From the line containing "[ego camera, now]" down to the line containing "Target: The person" in the records below, reproduce every line exactly, ends included, and omit all others.

Supplied material below:

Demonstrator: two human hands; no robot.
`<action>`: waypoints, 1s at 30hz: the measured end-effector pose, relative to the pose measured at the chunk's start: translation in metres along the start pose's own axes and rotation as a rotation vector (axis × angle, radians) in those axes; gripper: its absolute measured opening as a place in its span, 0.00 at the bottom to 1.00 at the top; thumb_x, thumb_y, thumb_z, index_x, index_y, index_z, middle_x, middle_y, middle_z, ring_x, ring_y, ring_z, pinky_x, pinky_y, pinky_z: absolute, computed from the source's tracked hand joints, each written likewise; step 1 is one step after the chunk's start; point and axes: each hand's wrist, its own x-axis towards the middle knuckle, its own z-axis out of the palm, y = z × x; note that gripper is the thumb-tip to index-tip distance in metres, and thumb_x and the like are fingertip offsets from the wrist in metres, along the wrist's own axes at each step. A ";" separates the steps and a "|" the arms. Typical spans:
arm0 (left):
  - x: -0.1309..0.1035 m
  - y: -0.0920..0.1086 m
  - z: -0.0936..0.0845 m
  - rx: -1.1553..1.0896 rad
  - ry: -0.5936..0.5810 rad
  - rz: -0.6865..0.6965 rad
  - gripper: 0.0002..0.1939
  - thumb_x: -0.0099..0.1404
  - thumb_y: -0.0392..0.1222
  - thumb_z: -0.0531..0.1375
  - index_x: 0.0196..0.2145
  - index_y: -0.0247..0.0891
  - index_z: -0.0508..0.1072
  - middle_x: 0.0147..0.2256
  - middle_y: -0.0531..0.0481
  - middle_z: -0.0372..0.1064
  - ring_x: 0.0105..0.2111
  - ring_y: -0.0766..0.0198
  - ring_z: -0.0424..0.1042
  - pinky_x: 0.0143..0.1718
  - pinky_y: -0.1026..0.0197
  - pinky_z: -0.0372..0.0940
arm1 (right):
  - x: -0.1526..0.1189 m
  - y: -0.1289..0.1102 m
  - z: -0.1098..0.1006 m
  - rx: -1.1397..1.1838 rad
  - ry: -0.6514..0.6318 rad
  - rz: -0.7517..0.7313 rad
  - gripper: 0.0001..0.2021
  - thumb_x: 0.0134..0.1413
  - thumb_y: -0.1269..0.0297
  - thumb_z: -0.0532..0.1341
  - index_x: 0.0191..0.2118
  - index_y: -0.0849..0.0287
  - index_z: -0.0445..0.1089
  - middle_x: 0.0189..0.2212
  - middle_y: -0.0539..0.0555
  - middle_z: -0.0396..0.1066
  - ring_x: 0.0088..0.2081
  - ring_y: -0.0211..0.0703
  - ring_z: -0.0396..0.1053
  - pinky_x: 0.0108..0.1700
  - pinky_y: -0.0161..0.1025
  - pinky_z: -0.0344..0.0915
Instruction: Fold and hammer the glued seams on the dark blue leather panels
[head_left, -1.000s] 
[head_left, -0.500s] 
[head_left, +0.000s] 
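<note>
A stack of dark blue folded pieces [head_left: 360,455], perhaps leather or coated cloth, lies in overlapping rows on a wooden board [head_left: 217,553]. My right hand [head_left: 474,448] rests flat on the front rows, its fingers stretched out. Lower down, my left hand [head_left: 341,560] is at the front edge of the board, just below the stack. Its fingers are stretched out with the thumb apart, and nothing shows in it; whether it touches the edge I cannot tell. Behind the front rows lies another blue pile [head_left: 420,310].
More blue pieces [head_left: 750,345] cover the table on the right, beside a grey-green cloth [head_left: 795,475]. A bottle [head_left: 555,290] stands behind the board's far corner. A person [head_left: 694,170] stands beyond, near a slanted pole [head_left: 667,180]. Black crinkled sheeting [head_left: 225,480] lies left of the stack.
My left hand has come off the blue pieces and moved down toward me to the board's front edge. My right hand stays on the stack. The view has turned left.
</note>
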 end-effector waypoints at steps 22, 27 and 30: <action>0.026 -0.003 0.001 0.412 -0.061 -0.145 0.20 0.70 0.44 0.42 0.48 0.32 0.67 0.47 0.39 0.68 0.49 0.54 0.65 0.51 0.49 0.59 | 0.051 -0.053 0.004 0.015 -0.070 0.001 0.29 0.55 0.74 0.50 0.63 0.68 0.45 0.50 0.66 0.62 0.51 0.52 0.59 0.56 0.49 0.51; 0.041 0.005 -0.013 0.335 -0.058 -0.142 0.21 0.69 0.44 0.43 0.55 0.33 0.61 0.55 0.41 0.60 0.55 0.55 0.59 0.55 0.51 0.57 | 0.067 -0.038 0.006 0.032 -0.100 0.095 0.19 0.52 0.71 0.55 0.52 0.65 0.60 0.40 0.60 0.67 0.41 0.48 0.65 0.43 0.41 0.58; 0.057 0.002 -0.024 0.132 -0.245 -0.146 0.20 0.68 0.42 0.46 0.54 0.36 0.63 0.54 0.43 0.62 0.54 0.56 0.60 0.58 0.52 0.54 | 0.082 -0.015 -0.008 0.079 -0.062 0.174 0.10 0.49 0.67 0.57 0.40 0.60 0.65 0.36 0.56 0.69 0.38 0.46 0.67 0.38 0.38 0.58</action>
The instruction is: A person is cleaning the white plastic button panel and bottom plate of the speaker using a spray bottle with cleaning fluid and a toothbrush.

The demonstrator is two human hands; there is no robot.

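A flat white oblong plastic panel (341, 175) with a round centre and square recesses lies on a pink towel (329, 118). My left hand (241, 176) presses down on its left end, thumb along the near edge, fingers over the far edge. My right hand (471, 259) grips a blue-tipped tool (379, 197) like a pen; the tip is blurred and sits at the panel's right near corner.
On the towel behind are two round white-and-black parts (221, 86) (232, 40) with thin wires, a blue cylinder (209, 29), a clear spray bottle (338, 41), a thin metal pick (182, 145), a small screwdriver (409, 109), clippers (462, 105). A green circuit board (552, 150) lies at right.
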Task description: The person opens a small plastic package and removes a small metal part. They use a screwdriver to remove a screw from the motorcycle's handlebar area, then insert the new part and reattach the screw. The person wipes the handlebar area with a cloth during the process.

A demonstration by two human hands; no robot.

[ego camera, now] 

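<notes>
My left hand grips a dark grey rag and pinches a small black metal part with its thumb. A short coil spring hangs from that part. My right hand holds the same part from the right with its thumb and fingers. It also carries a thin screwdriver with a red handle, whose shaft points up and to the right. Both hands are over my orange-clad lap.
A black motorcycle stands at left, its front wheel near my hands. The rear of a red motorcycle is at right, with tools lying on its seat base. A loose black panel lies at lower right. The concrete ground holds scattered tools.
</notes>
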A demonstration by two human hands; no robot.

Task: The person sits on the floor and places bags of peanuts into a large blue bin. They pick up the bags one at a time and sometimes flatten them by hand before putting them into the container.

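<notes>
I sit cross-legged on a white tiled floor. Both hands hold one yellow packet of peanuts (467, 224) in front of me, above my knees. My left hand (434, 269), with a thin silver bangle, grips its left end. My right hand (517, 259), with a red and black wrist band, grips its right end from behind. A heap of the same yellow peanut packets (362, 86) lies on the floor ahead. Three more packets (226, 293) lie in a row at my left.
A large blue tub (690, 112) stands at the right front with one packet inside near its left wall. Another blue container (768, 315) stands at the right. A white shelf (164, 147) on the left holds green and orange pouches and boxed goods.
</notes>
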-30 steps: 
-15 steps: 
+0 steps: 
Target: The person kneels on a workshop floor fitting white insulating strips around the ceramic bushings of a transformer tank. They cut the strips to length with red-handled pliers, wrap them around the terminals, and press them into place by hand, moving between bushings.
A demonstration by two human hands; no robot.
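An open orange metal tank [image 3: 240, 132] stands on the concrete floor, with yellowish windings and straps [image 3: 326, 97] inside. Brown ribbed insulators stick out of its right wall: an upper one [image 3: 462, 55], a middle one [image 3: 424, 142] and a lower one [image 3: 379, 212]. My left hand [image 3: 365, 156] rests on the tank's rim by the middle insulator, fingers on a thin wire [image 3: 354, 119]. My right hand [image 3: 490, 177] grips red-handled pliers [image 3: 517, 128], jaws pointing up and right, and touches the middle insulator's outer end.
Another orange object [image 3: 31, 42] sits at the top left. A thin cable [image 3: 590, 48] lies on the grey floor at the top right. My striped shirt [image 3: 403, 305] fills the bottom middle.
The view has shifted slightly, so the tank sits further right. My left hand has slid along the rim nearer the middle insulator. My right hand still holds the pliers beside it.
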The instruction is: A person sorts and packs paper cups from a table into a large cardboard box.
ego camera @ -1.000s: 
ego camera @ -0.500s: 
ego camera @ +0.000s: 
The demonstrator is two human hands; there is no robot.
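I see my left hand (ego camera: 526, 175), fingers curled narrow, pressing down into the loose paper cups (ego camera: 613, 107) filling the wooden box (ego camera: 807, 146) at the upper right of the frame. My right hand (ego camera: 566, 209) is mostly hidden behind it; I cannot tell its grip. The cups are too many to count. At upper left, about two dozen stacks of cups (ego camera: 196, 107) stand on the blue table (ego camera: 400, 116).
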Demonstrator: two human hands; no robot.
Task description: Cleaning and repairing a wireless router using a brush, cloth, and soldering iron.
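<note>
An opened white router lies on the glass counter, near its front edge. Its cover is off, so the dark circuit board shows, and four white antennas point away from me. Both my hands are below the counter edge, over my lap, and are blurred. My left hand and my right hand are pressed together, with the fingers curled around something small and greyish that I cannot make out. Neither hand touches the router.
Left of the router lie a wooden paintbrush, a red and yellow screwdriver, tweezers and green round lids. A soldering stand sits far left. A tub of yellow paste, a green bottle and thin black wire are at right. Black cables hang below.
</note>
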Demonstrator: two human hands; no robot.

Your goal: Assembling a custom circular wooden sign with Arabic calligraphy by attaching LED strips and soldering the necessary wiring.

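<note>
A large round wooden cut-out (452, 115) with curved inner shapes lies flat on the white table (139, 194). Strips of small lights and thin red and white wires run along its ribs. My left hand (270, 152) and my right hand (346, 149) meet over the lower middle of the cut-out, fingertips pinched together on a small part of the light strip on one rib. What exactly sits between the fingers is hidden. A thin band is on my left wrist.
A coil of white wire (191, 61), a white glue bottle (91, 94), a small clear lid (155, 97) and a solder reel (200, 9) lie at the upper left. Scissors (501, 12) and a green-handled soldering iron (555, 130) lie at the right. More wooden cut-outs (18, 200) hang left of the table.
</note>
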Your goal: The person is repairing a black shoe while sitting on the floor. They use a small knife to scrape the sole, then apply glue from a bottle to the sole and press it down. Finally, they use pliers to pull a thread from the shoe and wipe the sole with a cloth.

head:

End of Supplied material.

(Task solution)
[ego camera, now] 

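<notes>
My left hand grips a dark grey rag and pinches a small black metal part with its thumb. A short coil spring hangs from that part. My right hand holds the same part from the right with its thumb and fingers. It also carries a thin screwdriver with a red handle, whose shaft points up and to the right. Both hands are over my orange-clad lap.
A black motorcycle stands at left, its front wheel near my hands. The rear of a red motorcycle is at right, with tools lying on its seat base. A loose black panel lies at lower right. The concrete ground holds scattered tools.
</notes>
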A demonstration by two human hands; no robot.

Task: The person sits on the floor and places bags of peanuts into a large blue bin. They pick up the bags one at a time and sometimes flatten them by hand before putting them into the container.

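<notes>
I sit cross-legged on a white tiled floor. Both hands hold one yellow packet of peanuts (467, 224) in front of me, above my knees. My left hand (434, 269), with a thin silver bangle, grips its left end. My right hand (517, 259), with a red and black wrist band, grips its right end from behind. A heap of the same yellow peanut packets (362, 86) lies on the floor ahead. Three more packets (226, 293) lie in a row at my left.
A large blue tub (690, 112) stands at the right front with one packet inside near its left wall. Another blue container (768, 315) stands at the right. A white shelf (164, 147) on the left holds green and orange pouches and boxed goods.
</notes>
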-30 steps: 
-15 steps: 
+0 steps: 
Target: The person kneels on a workshop floor fitting white insulating strips around the ceramic bushings of a transformer tank. They cut the strips to length with red-handled pliers, wrap them around the terminals, and press them into place by hand, moving between bushings.

The exercise asks for nothing further.